Angesichts der jeweils zur Weiterveräußerung erworbenen Rauschgiftmengen (bei Annahme von 7 x 0,5 Gramm zum Eigenkonsum bzw. Abgabe an die Freundin = 6,5 Gramm pro Fahrt) und unter Zugrundelegung eines Grenzwerts von 1,5g Heroinhydrochlorid (vgl. Körner, BtMG, 6. Auflage 2007, § 29a Rz. 62 mwN) besteht auch der dringende Verdacht, dass der Beschuldigte mit Betäubungsmitteln in nicht geringer Menge unerlaubt Handel getrieben hat (§ 29a Abs. 1 Nr. 2 BtMG). Das muss jedenfalls so lange Geltung beanspruchen, bis der Wirkstoffgehalt der Betäubungsmittel durch das veranlasste Wirkstoffgutachten geklärt ist.

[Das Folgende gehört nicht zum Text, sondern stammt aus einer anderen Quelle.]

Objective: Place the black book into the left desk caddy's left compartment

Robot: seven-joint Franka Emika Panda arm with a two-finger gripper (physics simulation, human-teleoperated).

b) Ob und inwieweit wegen des zum Eigenkonsum bzw. zur Weitergabe an seine Freundin bestimmten Rauschgifts eine Strafbarkeit des Beschuldigten wegen Erwerbs, Besitzes oder Abgabe von Betäubungsmitteln in Betracht zu ziehen ist, bleibt der Bewertung durch die Hauptverhandlung vorbehalten. Dies ist derzeit nicht Gegenstand des Haftbefehls.

2.

Mit den Vorinstanzen bejaht der Senat das Vorliegen des Haftgrundes der Wiederholungsgefahr (§ 112a Abs. 1 Nr. 2 StPO). Dem steht nicht entgegen, dass der Beschuldigte eine Substitution mit Methadon beabsichtigt. Es ist derzeit völlig offen, ob es nicht trotz der Substitution zu - kostenträchtigem - Beikonsum kommen würde. Der langjährig drogenabhängige Beschuldigte hat insoweit selbst angegeben, er komme mit den ihm zur Verfügung stehenden Mitteln für seinen Konsum nicht aus. Dann liegt es aber nahe, dass er im Fall seiner Freilassung erneut mit Betäubungsmitteln Handel treiben würde. Die in § 112a Abs. 1 Ziff. 2 vorausgesetzte Straferwartung ist angesichts der Mindeststrafe des § 29 Abs. 1 BtMG (1 Jahr Freiheitsentzug) gegeben.

3.

Zutreffend hat das Landgericht schließlich dahin entschieden, dass die Überschreitung der Frist des § 118 Abs. 5 StPO nicht zu einer Haftentlassung des Beschuldigten zwingt. Der Senat teilt insoweit die Rechtsauffassung des Oberlandesgerichts Hamm im Beschluss vom 31.08.2006 (3 Ws 381/05 - NStZ-RR 2006, 17; so auch Meyer-Goßner, StPO, 51. Auflage 2008, § 118 Rz. 4; Graf in: Karlsruher Kommentar zur StPO, 6. Auflage 2008, § 118 Rz. 6; Hilger in: Löwe-Rosenberg, StPO, 26. Auflage 2q007, § 118 Rz. 20). Die gegenteilige Ansicht (Schlothauer/Weider, Untersuchungshaft, Rz. 307) kann sich nicht darauf berufen, dass bei dieser Auslegung die Einhaltung der 14-Tages-Frist in Gefahr geriete. Das vermag der Senat aufgrund seiner ständigen Befassung mit (weiteren) Haftbeschwerden festzustellen. Es würde umgekehrt zu untragbaren Folgen für das Funktionieren der Strafrechtspflege führen, müsste jede Überschreitung der Frist des § 118 Abs. 5 StPO zur Freilassung des Beschuldigten führen. Das bedeutet nicht, dass der Beschuldigte gegen die Überschreitung der Frist des § 118 Abs. 5 StPO rechtlos gestellt wäre. Sie kann mit der (Untätigkeits-)Beschwerde angefochten werden (OLG Braunschweig, StV 2005, 39 sowie Meyer-Goßner und Graf aaO) und die Besorgnis der Befangenheit begründen (OLG Hamm, aaO).